■ **What is being asked**: Repeat the data. Keep each line identical.
Source data START
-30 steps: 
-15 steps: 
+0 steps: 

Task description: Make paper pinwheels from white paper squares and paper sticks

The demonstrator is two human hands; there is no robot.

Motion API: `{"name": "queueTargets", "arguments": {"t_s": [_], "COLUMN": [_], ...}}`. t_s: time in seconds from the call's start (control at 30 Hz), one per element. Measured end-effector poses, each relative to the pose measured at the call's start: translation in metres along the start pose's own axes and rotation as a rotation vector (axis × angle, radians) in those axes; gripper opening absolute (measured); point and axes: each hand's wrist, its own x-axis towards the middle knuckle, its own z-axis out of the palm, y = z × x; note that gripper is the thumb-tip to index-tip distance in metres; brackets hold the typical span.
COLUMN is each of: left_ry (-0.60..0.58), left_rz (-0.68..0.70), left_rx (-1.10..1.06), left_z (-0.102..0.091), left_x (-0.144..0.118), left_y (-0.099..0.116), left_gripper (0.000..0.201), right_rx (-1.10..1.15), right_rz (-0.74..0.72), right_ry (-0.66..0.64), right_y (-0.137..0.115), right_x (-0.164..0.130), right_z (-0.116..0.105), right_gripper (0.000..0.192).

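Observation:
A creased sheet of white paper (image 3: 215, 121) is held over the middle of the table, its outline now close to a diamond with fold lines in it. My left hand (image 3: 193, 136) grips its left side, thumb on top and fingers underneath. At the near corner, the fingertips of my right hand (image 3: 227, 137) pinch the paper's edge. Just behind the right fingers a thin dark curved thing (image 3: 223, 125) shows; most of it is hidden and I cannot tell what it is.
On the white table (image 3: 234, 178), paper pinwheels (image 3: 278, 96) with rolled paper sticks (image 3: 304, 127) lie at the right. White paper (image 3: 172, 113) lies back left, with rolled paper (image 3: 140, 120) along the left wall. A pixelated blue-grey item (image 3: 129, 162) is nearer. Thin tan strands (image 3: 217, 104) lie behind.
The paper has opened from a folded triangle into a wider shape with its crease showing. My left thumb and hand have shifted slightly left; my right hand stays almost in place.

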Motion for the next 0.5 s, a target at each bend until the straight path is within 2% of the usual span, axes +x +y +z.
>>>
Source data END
■ **Your solution**:
-30 steps: 
-15 steps: 
+0 steps: 

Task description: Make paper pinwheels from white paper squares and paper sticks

The demonstrator is two human hands; there is no robot.

Motion API: `{"name": "queueTargets", "arguments": {"t_s": [_], "COLUMN": [_], ...}}`. t_s: time in seconds from the call's start (control at 30 Hz), one per element. Measured end-effector poses, each relative to the pose measured at the call's start: translation in metres along the start pose's own axes and rotation as a rotation vector (axis × angle, radians) in those axes; gripper opening absolute (measured); point and axes: each hand's wrist, its own x-axis towards the middle knuckle, its own z-axis out of the palm, y = z × x; note that gripper is the thumb-tip to index-tip distance in metres; brackets hold the typical span.
COLUMN is each of: left_ry (-0.60..0.58), left_rz (-0.68..0.70), left_rx (-1.10..1.06), left_z (-0.102..0.091), left_x (-0.144..0.118), left_y (-0.099..0.116), left_gripper (0.000..0.201), right_rx (-1.10..1.15), right_rz (-0.74..0.72), right_ry (-0.66..0.64), right_y (-0.137..0.115), right_x (-0.164..0.130), right_z (-0.116..0.105), right_gripper (0.000..0.192).

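Observation:
A creased sheet of white paper (image 3: 215, 121) is held over the middle of the table, its outline now close to a diamond with fold lines in it. My left hand (image 3: 193, 136) grips its left side, thumb on top and fingers underneath. At the near corner, the fingertips of my right hand (image 3: 227, 137) pinch the paper's edge. Just behind the right fingers a thin dark curved thing (image 3: 223, 125) shows; most of it is hidden and I cannot tell what it is.
On the white table (image 3: 234, 178), paper pinwheels (image 3: 278, 96) with rolled paper sticks (image 3: 304, 127) lie at the right. White paper (image 3: 172, 113) lies back left, with rolled paper (image 3: 140, 120) along the left wall. A pixelated blue-grey item (image 3: 129, 162) is nearer. Thin tan strands (image 3: 217, 104) lie behind.
The paper has opened from a folded triangle into a wider shape with its crease showing. My left thumb and hand have shifted slightly left; my right hand stays almost in place.
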
Motion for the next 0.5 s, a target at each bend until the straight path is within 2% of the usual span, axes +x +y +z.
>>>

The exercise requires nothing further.